Le condizioni imposte dalla Lega araba per porre fine al blocco petrolifero erano: il riconoscimento dello Stato palestinese, l’islamizzazione di Gerusalemme e il riportare i confini d’Israele nelle linee del 1949. Dall’altra parte gli obiettivi dell’Unione Europea erano: creare un blocco euro arabo che avrebbe dato all’ Europa un ruolo più potente sulla scena mondiale, oltre alle forniture di petrolio e gas. Da quel momento in poi prende forma una struttura per il dialogo euro arabo: cooperazione che si basava sull’antisionismo e sulla distruzione dello stato israeliano da sostituire con quello palestinese .I progetti per mettere in atto questi piani venivano analizzati da commissioni e sottocommissioni, dove l’unione araba interparlamentare si affianca alla Commissione europea per stabilire una politica di collaborazione economica, culturale e sociale. Così si inizia a delineare l’idea di “Eurabia”, dove le volontà delle Lega araba si legano ai desideri della parte europea, e dove la base ideologica affonda nel “palestinismo”.

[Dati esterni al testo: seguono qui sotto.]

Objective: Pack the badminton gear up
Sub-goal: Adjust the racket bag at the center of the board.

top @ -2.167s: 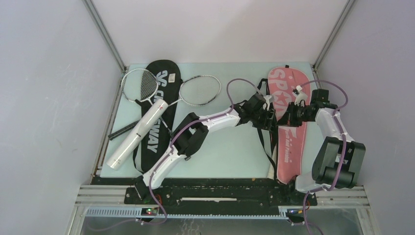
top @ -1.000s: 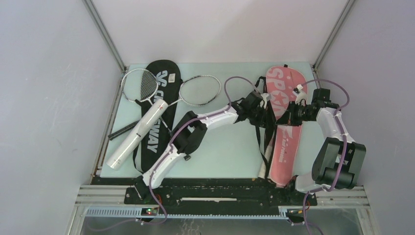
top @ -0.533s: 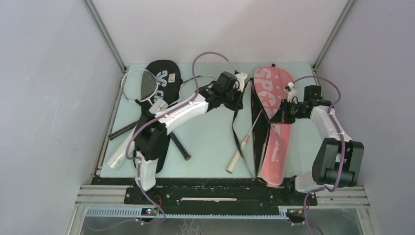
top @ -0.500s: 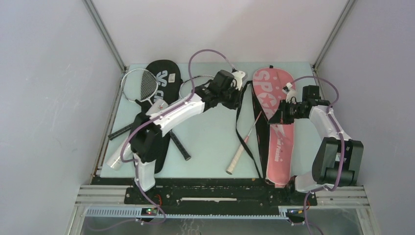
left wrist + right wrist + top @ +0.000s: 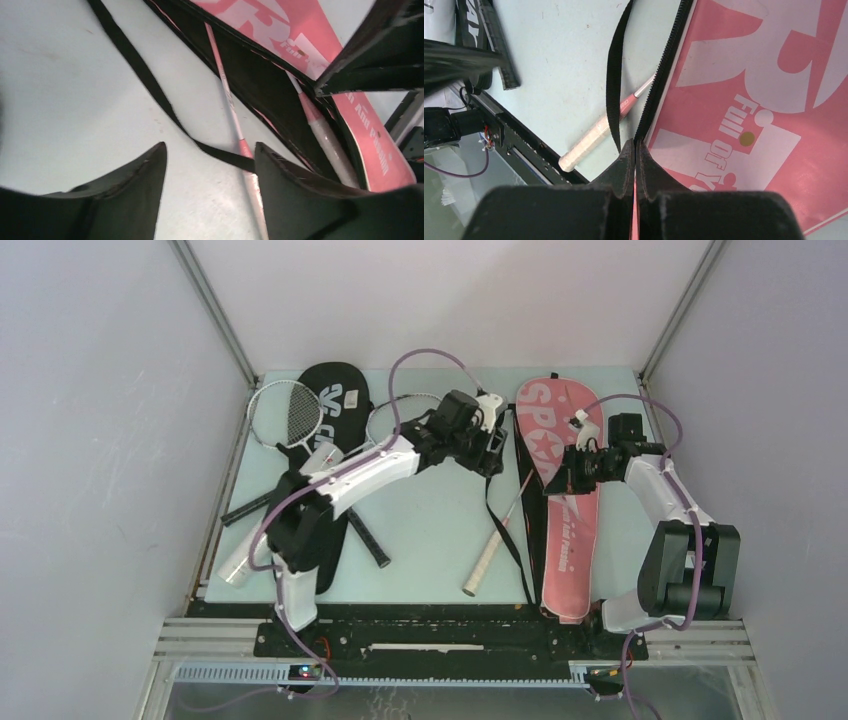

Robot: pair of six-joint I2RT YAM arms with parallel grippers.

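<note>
Left gripper (image 5: 210, 170) hovers at upper centre of the top view. Its fingers are well apart with nothing between them. Under the gap the left wrist view shows only table (image 5: 430, 530), black strap (image 5: 150, 85) and the pink racket (image 5: 497, 540) shaft.

Right gripper (image 5: 635, 150) has its fingers pressed together, pinching the black zipper edge of the pink "SPORT" racket cover (image 5: 570, 530), right of centre in the top view. The cover lies lengthwise on the right half of the table, its left edge open, dark inside. A second handle (image 5: 325, 140), pink and white, shows inside the opening.

Pink racket lies diagonal. Its white-wrapped grip is on the table at lower centre and the shaft runs up-right to the cover's open edge; head not visible. The strap runs from near the left gripper across the shaft toward the table's bottom edge.

Upper left: black "CROSSWAY" racket cover (image 5: 335, 390), white-framed rackets (image 5: 288, 415) on and beside it, one partly behind the left arm (image 5: 350, 475). Long white tube (image 5: 235, 565) at lower left, mostly hidden by that arm.
</note>
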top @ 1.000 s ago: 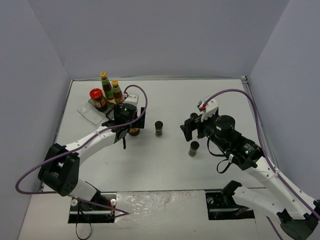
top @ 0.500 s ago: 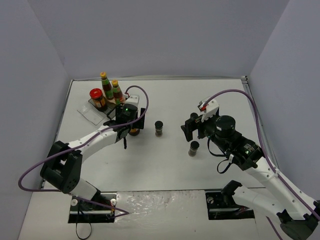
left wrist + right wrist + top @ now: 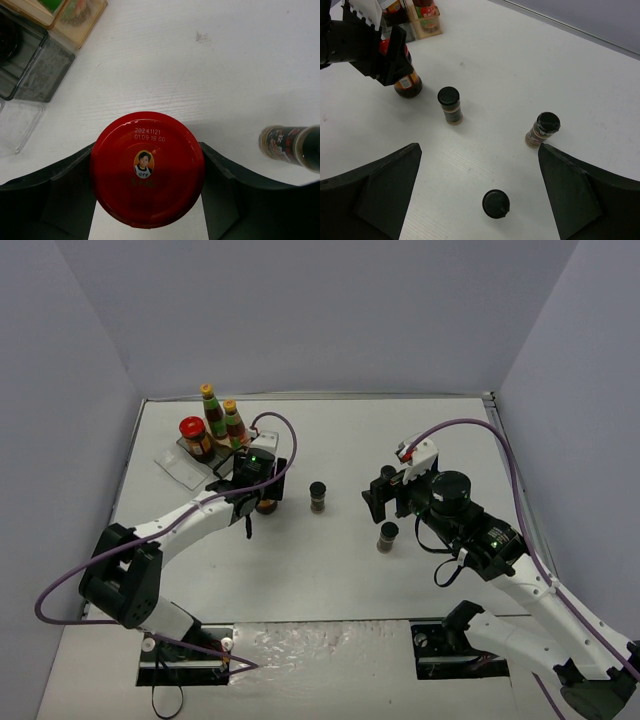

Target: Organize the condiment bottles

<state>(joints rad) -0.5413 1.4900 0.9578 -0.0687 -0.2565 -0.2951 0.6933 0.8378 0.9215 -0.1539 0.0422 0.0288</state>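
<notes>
Table [image 3: 330,440]: white, walled on three sides.

Rack [image 3: 175,465]: ahead and to the left of the left jaws, apart from them. It carries two bottles [image 3: 210,410] [image 3: 233,423] with yellow caps and a second jar [image 3: 192,432] with a red lid, all upright.

Left gripper [image 3: 263,498]: points down over the jar [image 3: 147,170]. Jaws are clamped on its red lid. One finger [image 3: 65,185] stands at each side of the lid and, as far as the wrist view shows, both touch it. Right wrist view: the jar is upright with its base on the table.

Right gripper [image 3: 477,150]: jaws wide apart, nothing between them, nothing touched.

Spice jars, three, black caps, all upright on the table:
- First [image 3: 450,106]: well ahead of the right jaws, near the clamped jar. In the left wrist view it is off to the right of the left jaws, apart from them.
- Second [image 3: 542,130]: ahead of the right jaws, toward their right finger.
- Third [image 3: 496,204]: nearest, just ahead of the gap between the right jaws, seen cap-on from above.
</notes>
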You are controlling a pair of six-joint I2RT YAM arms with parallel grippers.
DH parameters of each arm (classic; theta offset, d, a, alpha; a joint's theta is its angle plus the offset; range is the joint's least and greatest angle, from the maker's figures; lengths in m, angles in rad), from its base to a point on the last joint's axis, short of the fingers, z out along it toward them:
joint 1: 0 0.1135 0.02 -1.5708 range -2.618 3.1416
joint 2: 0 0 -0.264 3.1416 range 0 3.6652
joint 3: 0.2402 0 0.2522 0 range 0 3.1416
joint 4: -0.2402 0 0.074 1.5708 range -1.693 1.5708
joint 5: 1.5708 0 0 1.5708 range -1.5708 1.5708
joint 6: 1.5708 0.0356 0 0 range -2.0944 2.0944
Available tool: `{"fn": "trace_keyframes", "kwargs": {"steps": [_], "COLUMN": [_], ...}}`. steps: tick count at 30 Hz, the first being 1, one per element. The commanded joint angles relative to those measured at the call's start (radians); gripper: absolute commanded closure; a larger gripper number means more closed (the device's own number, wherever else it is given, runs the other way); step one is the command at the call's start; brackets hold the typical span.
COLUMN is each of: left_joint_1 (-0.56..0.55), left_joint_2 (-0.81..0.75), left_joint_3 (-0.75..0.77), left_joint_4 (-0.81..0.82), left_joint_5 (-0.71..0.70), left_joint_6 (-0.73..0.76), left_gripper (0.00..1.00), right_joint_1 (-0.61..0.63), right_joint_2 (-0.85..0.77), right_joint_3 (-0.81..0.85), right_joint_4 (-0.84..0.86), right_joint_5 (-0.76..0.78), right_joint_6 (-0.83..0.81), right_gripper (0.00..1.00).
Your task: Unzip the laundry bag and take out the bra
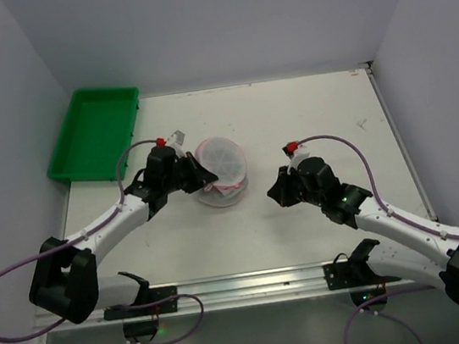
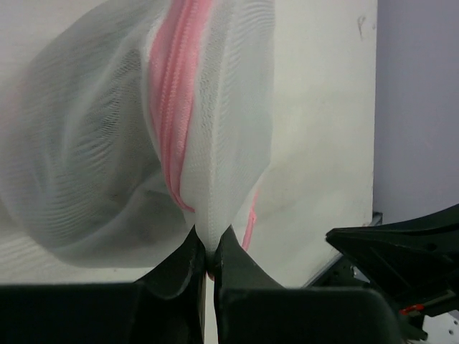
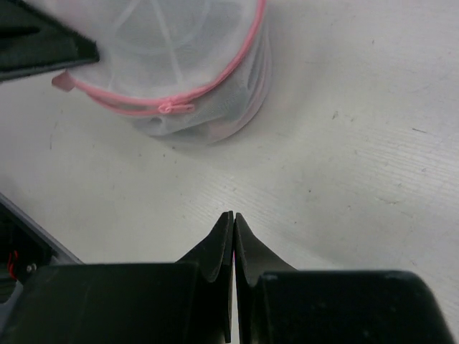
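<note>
The laundry bag (image 1: 221, 169) is a small round drum of white mesh with pink zipper trim, standing mid-table. My left gripper (image 1: 204, 175) is shut on the bag's left edge; in the left wrist view its gripper (image 2: 213, 247) pinches a fold of white mesh (image 2: 215, 143) beside the pink zipper (image 2: 176, 93). In the right wrist view the bag (image 3: 186, 72) shows its pink zipper pull (image 3: 172, 107) on the side facing that camera. My right gripper (image 3: 234, 217) is shut on nothing, hovering over bare table to the right of the bag. The bra is hidden inside the mesh.
A green plastic tray (image 1: 94, 133) sits at the table's back left corner. White walls close in the back and both sides. A metal rail (image 1: 254, 284) runs along the near edge between the arm bases.
</note>
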Motion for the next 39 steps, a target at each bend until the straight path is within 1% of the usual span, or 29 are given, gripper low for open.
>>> {"fn": "trace_keyframes", "kwargs": {"steps": [1,2,3,5,6,8,9,13,17,23,27,39], "left_joint_1": [0.002,0.003,0.002,0.003,0.002,0.003,0.002,0.002,0.002,0.002,0.002,0.002], "left_joint_2": [0.09,0.092,0.087,0.073,0.07,0.063,0.058,0.033,0.004,-0.028,-0.03,-0.06], "left_joint_3": [0.2,0.204,0.195,0.175,0.152,0.123,0.105,0.017,-0.006,-0.015,-0.039,-0.047], "left_joint_4": [-0.076,-0.048,-0.034,-0.001,0.024,0.064,0.087,0.177,0.208,0.237,0.279,0.294], "left_joint_5": [0.166,0.18,0.186,0.206,0.214,0.245,0.258,0.309,0.305,0.288,0.318,0.349], "left_joint_6": [0.174,0.16,0.129,0.1,0.074,0.043,0.005,-0.069,-0.118,-0.176,-0.219,-0.236], "left_gripper": [1.0,1.0,1.0,1.0,1.0,1.0,1.0,1.0,1.0,1.0,1.0,1.0], "right_joint_1": [0.0,0.001,0.003,0.003,0.003,0.002,0.001,0.003,0.0,0.0,-0.003,-0.031], "right_joint_2": [0.013,0.012,0.009,0.01,0.013,0.036,0.042,0.091,0.133,0.15,0.142,0.181], "right_joint_3": [0.006,0.003,-0.001,-0.009,-0.012,-0.006,-0.008,-0.005,-0.001,-0.041,-0.052,-0.028], "right_joint_4": [0.077,0.093,0.136,0.184,0.227,0.258,0.291,0.359,0.385,0.432,0.456,0.488], "right_joint_5": [-0.101,-0.11,-0.115,-0.144,-0.153,-0.187,-0.189,-0.215,-0.224,-0.279,-0.304,-0.415], "right_joint_6": [-0.02,-0.021,-0.023,-0.037,-0.055,-0.08,-0.092,-0.117,-0.132,-0.117,-0.127,-0.132], "right_gripper": [1.0,1.0,0.89,0.76,0.64,0.52,0.51,0.45,0.37,0.31,0.3,0.31]}}
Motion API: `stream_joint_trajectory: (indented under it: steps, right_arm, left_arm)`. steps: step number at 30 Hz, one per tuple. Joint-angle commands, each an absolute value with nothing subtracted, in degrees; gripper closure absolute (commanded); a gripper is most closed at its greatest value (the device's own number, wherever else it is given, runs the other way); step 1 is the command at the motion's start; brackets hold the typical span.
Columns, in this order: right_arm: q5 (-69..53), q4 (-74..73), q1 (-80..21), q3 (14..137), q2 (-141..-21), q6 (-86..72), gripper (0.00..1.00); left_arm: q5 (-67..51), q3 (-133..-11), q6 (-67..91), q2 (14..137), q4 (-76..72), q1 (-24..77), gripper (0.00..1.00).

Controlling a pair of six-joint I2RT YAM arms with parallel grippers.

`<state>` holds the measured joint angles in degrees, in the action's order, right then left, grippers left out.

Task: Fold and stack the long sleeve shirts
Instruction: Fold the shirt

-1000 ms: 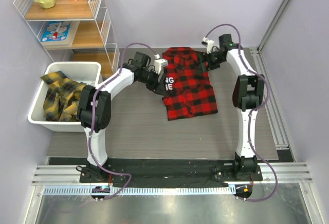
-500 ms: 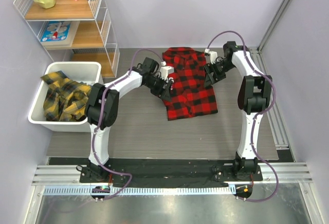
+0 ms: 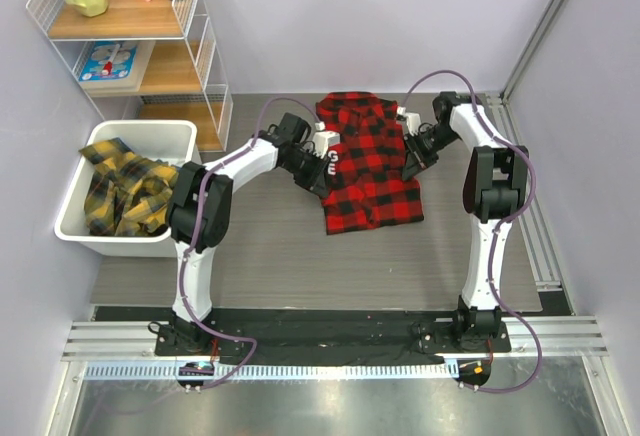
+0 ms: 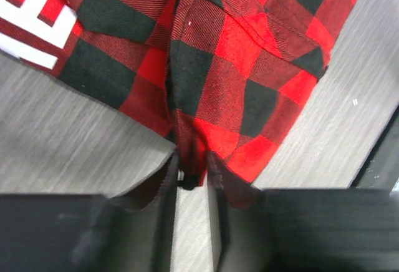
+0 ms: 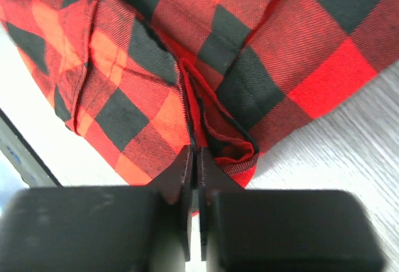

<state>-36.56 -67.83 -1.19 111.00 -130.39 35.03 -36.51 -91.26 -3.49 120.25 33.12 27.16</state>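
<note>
finds the red-and-black shirt [image 3: 368,161] spread flat on the far middle of the table [image 3: 260,246], collar at the far end, hem at the near end. puts its long axis far to near, leaning a little to the right toward the hem. shows white lettering [image 3: 331,157] along its left side.

places the left pincer [image 3: 318,163] right at that left edge, about mid-length, and the right pincer [image 3: 410,159] at the right edge opposite. leaves the cloth directly ahead of each set of fingertips, each arm on its own side, neither nearer than the other.

from the left wrist, catches a ridge of checked cloth nipped between the two jaws, with only a narrow gap between them; reads as gripping the shirt's edge fold. from the right wrist, sees the jaws pressed almost together on a bunched fold of the same shirt; gripping there too.

judges the coming move to hinge on raising both pinched edges evenly and carrying them square to that far-to-near axis. cannot tell whether inward to the middle line or along the length. risks a skewed fold if one side lifts ahead of the other.

notes a white bin [image 3: 105,244] at the left of the table, well apart from the red shirt and nearer the left arm. holds yellow-and-black shirts [image 3: 120,191] in a crumpled heap, not yet folded.
</note>
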Motion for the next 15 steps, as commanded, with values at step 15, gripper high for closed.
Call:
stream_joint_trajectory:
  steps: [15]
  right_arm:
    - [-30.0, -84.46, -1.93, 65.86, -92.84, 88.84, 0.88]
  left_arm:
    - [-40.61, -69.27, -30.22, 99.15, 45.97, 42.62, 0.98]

Anche l’ultimo intervento di David Meghnagi, assessore alla Cultura dell’Unione delle Comunità Ebraiche Italiane. prende le mosse da quello che è stato definito un punto di non ritorno delle relazioni diplomatiche tra Europa e Stato d’Israele. “Gli anni Settanta”, spiega Meghnagi, “vedono un rovesciamento di prospettiva dell’ebreo: da vittime di ieri a carnefici di oggi, dove i palestinesi sono diventati i nuovi ebrei”. Questo è il risultato di una costruzione narrativa altamente tossica che continua a ribaltare i punti di vista tra buoni e cattivi. Meghnagi porta ad esempio due dichiarazioni di Charles de Gaulle, una del 1962 e una del 1967: si assiste a un capovolgimento speculare di immagine, dove addirittura si accusano gli ebrei di strumentalizzare la Shoah per pretendere diritti in senso riparatorio. Ecco la nuova terribile accusa. Entra così in gioco un relativismo portato all’assurdo. “Narrazioni che si autoescludono sovrapponendosi, cercando di semplificare in modo erroneo i processi storici, dimenticandosi che questi ultimi sono risultati di dinamiche complesse”. “Prima di chiedersi il perché di tali fenomeni”, conclude, “è necessario analizzare il come siamo giunti a uno scenario del genere, dove in pericolo non c’è solo l’identità ebraica, ma il nostro sistema di convivenza”.